Wagner, a seasoned hair-show promoter talked about getting film-set experience by working for free. “Even in the internet age, remember about the importance of books as a resource regarding historical hair styling,” he said with passion. Philips wowed with his short tutorial about special effects and his model drew applause as ‘Jackie-the Zombie Lady.’ Rolak was well received with his explanations about the preservation and conservation of historical garments. He highlighted his long time sports background and demonstrated the resources of an Integrated Pest Management System (IPMS) for the protection of wardrobe and costumes. His overview also included the example of a historical sports garment, a bowling shirt from “The Eddie Lubanski Story - A Tale of Redemption.” This particular specimen showed degradation and Rolak explained the importance of conservation. Rolak, who is producing the Lubanski docu-drama, also touched on an added value concept for producers and directors that can be generated from wardrobe. His baseball stories and visual aids generated plenty of questions.

The panel discussions were ably moved along by moderator and emcee Kelly Donnellan. She highlighted her editing experiences and pointed out different areas of interest for budding filmmakers and new media artists. Collaboration, passion and experience became three repeated watchwords throughout the presentation.

Other popular classes included information about film festival basics and the scriptwriting tutorial by Wayne McLean. Charles Cirgenski had a full house at his explanations of the complexities regarding the role of the producer and all the filmmaking disciplines.

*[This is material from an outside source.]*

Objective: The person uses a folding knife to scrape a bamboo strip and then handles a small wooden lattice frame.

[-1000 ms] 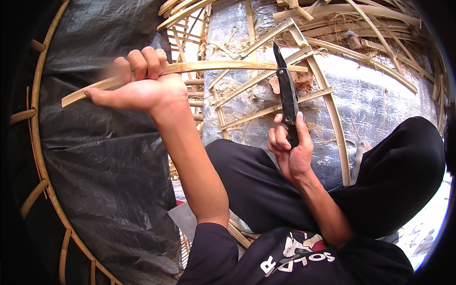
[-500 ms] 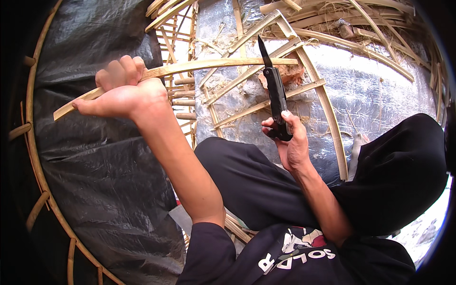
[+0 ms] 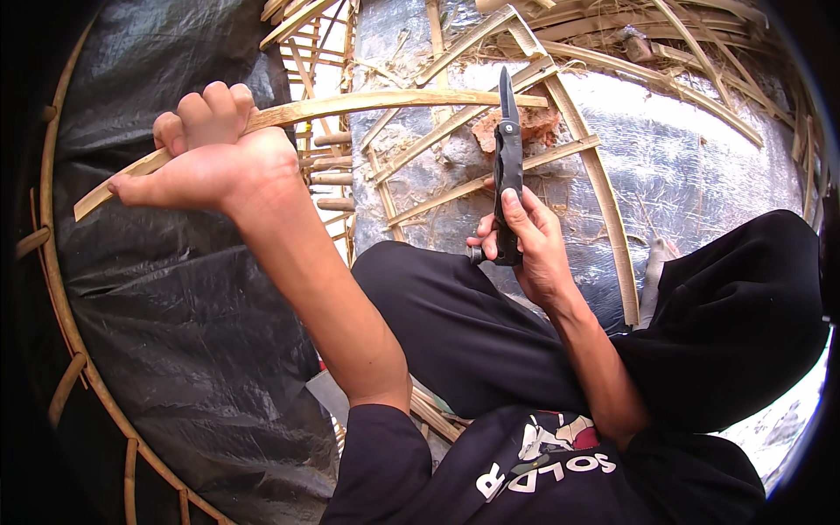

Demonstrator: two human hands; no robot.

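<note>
My left hand (image 3: 210, 157) is raised at the upper left and grips a long curved bamboo strip (image 3: 385, 101) that arches to the right. My right hand (image 3: 525, 241) holds a black folding knife (image 3: 507, 166) upright by its handle. The blade tip points up and meets the strip near its right end. Below both hands are my legs in dark trousers (image 3: 472, 341).
A bamboo frame covered with black plastic sheet (image 3: 166, 350) fills the left side. Behind the knife stand crossed bamboo slats (image 3: 604, 192) over silvery sheeting (image 3: 700, 149), with a reddish brick piece (image 3: 538, 127). More bamboo laths (image 3: 324, 166) are stacked at the top centre.
My left hand has shifted left and down along the strip. The knife in my right hand has moved left and up until its tip reaches the strip.
</note>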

The Movie-Media Festival had 135 submissions and screenings of the shorts took place on campus throughout the weekend and an outdoor movie was shown in the Gullen Mall area on Saturday. Activities concluded with a Sunday awards ceremony at the General Lectures Building. Best of Show went to “Junggesellin” by Anna Linke of Weimar, Germany. “SCATTER” by Paul Kmiec of the College of Film Conservatory at SUNY-Purchase, got acknowledged for a special award.

Kelly Gottesman an instructor for the College of Fine, Performing and Communication Arts at WSU and Angela Moreira coordinated the events.